Amendment, by leave, withdrawn.

[Amendment No. 240 not moved.]

Earl Russell moved Amendment No. 241:

Page 65, line 36, leave out paragraph11.

The noble Earl said: This amendment seeks to delete the provision which allows the Secretary of State or his representative to attend meetings of the council. It was once my pleasure and my privilege to read a memorandum written by my ancestor, the fourth Earl of Bedford. The memorandum was written about 1628. It explained why he thought the King should not attend meetings of the Privy Council.

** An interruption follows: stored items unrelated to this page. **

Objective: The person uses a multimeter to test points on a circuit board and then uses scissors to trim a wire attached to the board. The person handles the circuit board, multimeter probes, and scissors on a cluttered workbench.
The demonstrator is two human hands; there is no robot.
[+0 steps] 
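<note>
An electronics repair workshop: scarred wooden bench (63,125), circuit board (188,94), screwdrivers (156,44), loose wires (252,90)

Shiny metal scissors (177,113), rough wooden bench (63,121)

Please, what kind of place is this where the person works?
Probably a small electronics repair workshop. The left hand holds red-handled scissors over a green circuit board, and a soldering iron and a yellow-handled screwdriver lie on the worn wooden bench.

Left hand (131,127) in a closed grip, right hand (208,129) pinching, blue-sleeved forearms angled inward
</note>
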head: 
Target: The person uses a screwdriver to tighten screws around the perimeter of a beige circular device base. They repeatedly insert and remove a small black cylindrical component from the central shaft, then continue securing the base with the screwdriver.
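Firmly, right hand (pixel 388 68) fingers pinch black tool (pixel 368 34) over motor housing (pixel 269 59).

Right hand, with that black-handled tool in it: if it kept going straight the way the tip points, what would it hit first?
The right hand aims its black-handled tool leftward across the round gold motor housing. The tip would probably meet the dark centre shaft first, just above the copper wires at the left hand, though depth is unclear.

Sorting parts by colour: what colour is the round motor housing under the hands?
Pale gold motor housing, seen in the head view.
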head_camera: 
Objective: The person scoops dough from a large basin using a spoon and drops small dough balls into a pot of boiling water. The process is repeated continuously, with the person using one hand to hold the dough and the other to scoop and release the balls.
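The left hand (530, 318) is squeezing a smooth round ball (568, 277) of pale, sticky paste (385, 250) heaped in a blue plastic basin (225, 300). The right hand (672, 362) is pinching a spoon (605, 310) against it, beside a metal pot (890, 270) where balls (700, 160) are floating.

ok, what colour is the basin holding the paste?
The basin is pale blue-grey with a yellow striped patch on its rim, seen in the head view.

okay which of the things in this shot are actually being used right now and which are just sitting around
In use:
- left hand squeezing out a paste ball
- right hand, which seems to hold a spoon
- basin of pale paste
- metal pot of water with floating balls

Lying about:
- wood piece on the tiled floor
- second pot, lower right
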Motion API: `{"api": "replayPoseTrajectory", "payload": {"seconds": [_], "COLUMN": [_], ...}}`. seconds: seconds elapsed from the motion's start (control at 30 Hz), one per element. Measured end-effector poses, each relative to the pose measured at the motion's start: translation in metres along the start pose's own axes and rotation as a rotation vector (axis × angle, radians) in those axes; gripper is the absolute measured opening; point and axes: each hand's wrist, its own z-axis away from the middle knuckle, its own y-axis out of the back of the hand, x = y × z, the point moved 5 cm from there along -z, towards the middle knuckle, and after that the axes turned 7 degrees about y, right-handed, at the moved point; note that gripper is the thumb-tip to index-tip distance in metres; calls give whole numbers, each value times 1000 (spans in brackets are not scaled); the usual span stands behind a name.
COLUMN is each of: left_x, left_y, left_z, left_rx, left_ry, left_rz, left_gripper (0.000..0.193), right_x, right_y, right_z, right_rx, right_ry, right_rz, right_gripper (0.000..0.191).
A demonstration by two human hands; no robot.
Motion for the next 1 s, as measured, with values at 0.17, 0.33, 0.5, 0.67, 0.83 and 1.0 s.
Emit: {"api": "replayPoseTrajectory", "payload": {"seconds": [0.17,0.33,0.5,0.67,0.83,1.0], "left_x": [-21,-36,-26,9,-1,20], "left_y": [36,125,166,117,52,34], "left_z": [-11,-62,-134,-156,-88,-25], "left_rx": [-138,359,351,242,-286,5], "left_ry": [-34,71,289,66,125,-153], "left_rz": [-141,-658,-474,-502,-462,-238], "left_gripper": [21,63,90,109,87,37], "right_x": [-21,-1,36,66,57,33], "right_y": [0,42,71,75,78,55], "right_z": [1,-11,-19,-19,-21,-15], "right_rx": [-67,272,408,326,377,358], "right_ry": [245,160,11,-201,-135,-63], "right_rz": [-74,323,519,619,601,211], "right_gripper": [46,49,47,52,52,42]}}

That memorandum precisely expresses the case that I want to make in favour of this amendment. He said that when the King attended meetings of the Privy Council, members of the Privy Council went to great trouble to find out what the King wanted, as he had, after all, the power to promote them. They went out of their way to offer the advice that the King wanted, whereas what the King really needed was to hear the advice he did not want. Indeed, if he is a good King, what he actually wants is to hear the advice he does not want. My ancestor thought that the King's attendance at the Privy Council meetings gravely reduced the quality of its deliberations. That is exactly my case for this amendment. I beg to move.

Lord Peston

With great regret I must oppose this amendment which I regard as quite ridiculous. Anyone who has had any experience of government would not only believe in this amendment, but would support a stronger amendment to state that the Secretary of State must send an assessor to all these meetings. If the noble Earl believes that in this kind of matter there would not be officials present, that only indicates he has no experience whatever of how the machinery of government works, and ought to work. If the noble Earl presses his amendment, I shall certainly vote against it. It simply bears no relation to the reality of government.

Lord Belstead

That is fair. There are numerous precedents for these arrangements. Paragraph 11 is virtually identical to paragraph 12 of Schedule 8 to the Education Reform Act which relates to the universities', polytechnics' and colleges' funding councils. Those arrangements have worked well. I realise that it is an occupational hazard, and that when I say that it has worked well, perhaps the representatives will be hearing what people wish them to hear. However, in these modern times I do not believe that it works like that, particularly if the representative is always present at every meeting.

Lord Dainton

Perhaps I may reassure the noble Earl that in my own fairly long experience in this sphere I have known of assessors being present and there being no assessors. I have always found that assessors are willing to withdraw when it is necessary for them to do so to meet the condition which the noble Earl wishes to be satisfied. With skilful leadership there is never any problem in that regard.

Earl Russell

I hear the noble Lord, Lord Dainton, and am reassured. I hear the words of caution from the Minister and am reassured by them also. I congratulate the noble Lord, Lord Peston, on his promotion to the Government Front Bench! I beg leave to withdraw the amendment.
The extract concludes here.